Collection entries
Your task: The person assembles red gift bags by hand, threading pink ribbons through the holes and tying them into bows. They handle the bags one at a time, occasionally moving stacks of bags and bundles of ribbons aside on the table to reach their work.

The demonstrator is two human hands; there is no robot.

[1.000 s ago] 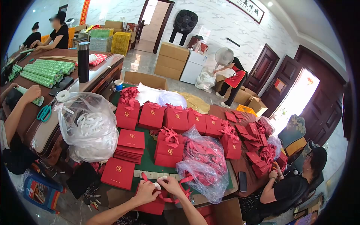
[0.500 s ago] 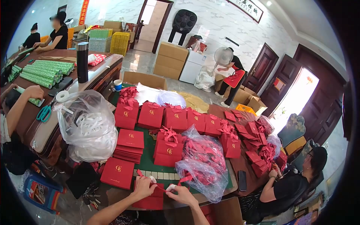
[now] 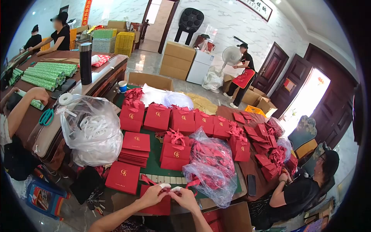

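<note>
Just above a small red paper bag (image 3: 159, 208) at the table's front edge, my left hand (image 3: 154, 195) and my right hand (image 3: 185, 198) meet with pinched fingertips. White wraps cover some fingers on both. They grip a red ribbon (image 3: 148, 179); its loose end shows beyond my left hand, while the pinched part is mostly hidden by the fingers. To the left lie a red bag with a gold logo (image 3: 122, 178) and a stack of flat red bags (image 3: 135, 143). A clear plastic bag of red ribbons (image 3: 211, 162) sits to the right of my hands.
Several red gift bags (image 3: 156, 116) stand in a row farther back. A plastic bag of white ribbon (image 3: 91, 133) stands left, near teal scissors (image 3: 46, 117). A phone (image 3: 251, 185) lies right, beside a seated co-worker (image 3: 305, 193). An open carton (image 3: 235, 218) is below the edge.
My hands have drawn together, so the ribbon stretched between them is now mostly hidden. The standing person near the fan has straightened up.
</note>
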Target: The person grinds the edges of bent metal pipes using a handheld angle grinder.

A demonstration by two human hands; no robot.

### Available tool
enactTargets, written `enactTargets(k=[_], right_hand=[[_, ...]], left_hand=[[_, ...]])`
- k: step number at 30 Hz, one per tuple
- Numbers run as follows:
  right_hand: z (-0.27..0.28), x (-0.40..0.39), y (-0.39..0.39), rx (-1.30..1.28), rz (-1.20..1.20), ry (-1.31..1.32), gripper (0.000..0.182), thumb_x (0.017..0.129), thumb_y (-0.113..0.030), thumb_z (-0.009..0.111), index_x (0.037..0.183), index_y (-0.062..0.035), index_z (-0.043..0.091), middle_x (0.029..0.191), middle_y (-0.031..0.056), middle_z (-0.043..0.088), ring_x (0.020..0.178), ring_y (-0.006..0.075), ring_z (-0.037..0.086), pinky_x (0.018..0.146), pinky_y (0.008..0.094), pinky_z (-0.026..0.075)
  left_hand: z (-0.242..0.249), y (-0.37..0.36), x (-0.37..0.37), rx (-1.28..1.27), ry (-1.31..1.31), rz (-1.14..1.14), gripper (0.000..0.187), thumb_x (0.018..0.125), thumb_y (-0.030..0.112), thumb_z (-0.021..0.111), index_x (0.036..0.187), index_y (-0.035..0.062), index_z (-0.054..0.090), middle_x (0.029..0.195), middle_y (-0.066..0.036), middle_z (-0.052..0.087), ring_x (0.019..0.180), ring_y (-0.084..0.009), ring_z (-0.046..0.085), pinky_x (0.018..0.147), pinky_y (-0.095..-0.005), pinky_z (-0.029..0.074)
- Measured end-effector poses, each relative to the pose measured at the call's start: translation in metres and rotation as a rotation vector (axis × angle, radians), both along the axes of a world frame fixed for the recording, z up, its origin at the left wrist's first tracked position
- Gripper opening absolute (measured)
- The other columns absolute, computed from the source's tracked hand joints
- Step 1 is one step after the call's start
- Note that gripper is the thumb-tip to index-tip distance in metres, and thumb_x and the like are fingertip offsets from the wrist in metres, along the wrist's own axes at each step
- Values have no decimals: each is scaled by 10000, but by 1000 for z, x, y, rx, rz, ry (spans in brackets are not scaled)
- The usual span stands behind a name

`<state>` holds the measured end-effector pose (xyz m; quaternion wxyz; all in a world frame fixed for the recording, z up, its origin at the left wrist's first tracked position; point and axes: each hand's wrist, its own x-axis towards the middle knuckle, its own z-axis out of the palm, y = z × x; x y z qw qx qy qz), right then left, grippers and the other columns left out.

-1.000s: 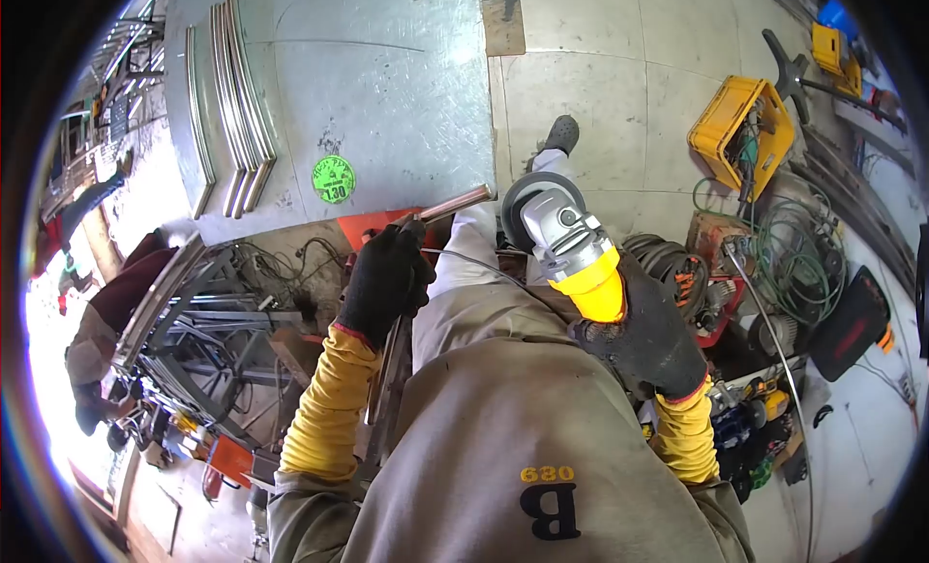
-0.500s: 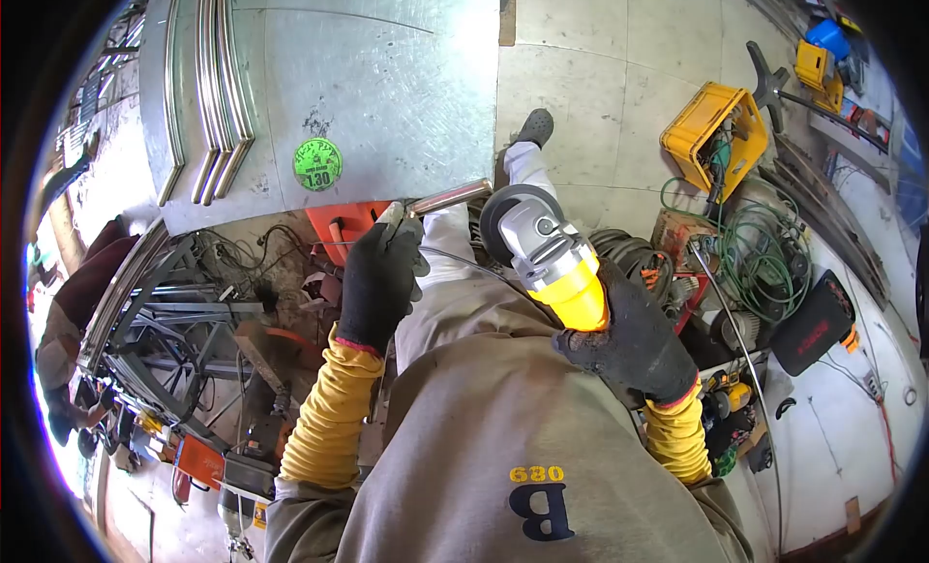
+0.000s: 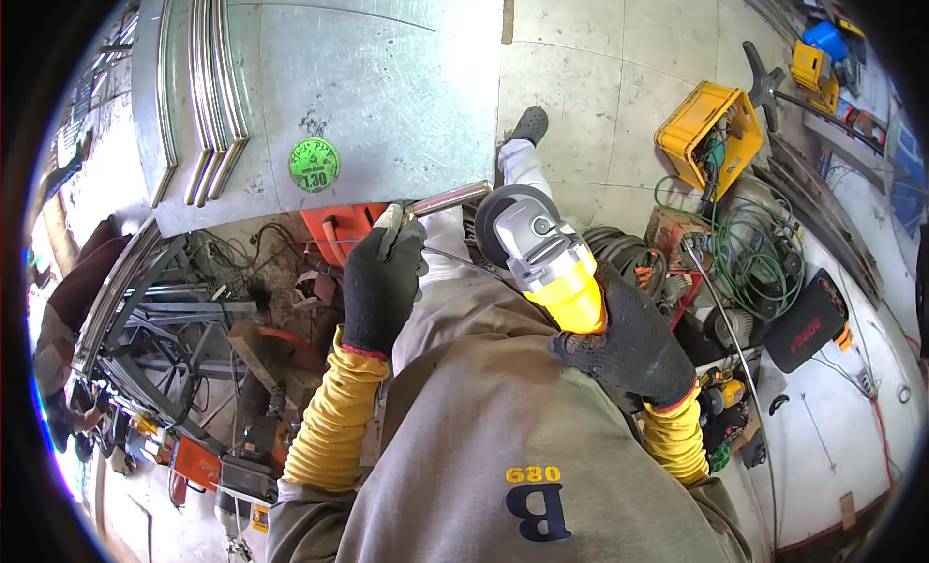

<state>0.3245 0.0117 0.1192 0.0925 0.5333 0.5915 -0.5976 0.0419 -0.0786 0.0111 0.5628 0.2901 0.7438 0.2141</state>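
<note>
My right hand (image 3: 634,340), in a black glove, is wrapped round the body of a yellow and grey angle grinder (image 3: 554,258). Its dark disc (image 3: 503,219) points up and left, close to the end of a short metal tube (image 3: 450,200). My left hand (image 3: 382,282), gloved too, grips that tube at its other end, fingers closed. The tube slants up to the right, just off the near edge of the metal sheet (image 3: 387,108). A thin dark cable passes below the tube and behind the grinder.
Several bent metal tubes (image 3: 208,98) lie on the sheet at left, near a green round sticker (image 3: 314,165). A yellow crate (image 3: 692,142) and coiled green hose (image 3: 760,258) are on the right. Steel frames (image 3: 169,321) stand on the left, with a person (image 3: 73,321) beyond.
The whole view has shifted slightly. Both hands keep their hold, and the grinder's disc remains near the tube's end.
</note>
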Motion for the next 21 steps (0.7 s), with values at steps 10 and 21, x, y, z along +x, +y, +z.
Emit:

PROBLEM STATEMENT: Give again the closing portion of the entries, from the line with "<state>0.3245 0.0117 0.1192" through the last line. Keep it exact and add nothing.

YOUR RESPONSE:
<state>0.3245 0.0117 0.1192 0.0925 0.5333 0.5915 -0.5976 0.0419 -0.0786 0.0111 0.5628 0.2901 0.7438 0.2141</state>
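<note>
My right hand (image 3: 634,340), in a black glove, is wrapped round the body of a yellow and grey angle grinder (image 3: 554,258). Its dark disc (image 3: 503,219) points up and left, close to the end of a short metal tube (image 3: 450,200). My left hand (image 3: 382,282), gloved too, grips that tube at its other end, fingers closed. The tube slants up to the right, just off the near edge of the metal sheet (image 3: 387,108). A thin dark cable passes below the tube and behind the grinder.
Several bent metal tubes (image 3: 208,98) lie on the sheet at left, near a green round sticker (image 3: 314,165). A yellow crate (image 3: 692,142) and coiled green hose (image 3: 760,258) are on the right. Steel frames (image 3: 169,321) stand on the left, with a person (image 3: 73,321) beyond.
The whole view has shifted slightly. Both hands keep their hold, and the grinder's disc remains near the tube's end.
</note>
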Motion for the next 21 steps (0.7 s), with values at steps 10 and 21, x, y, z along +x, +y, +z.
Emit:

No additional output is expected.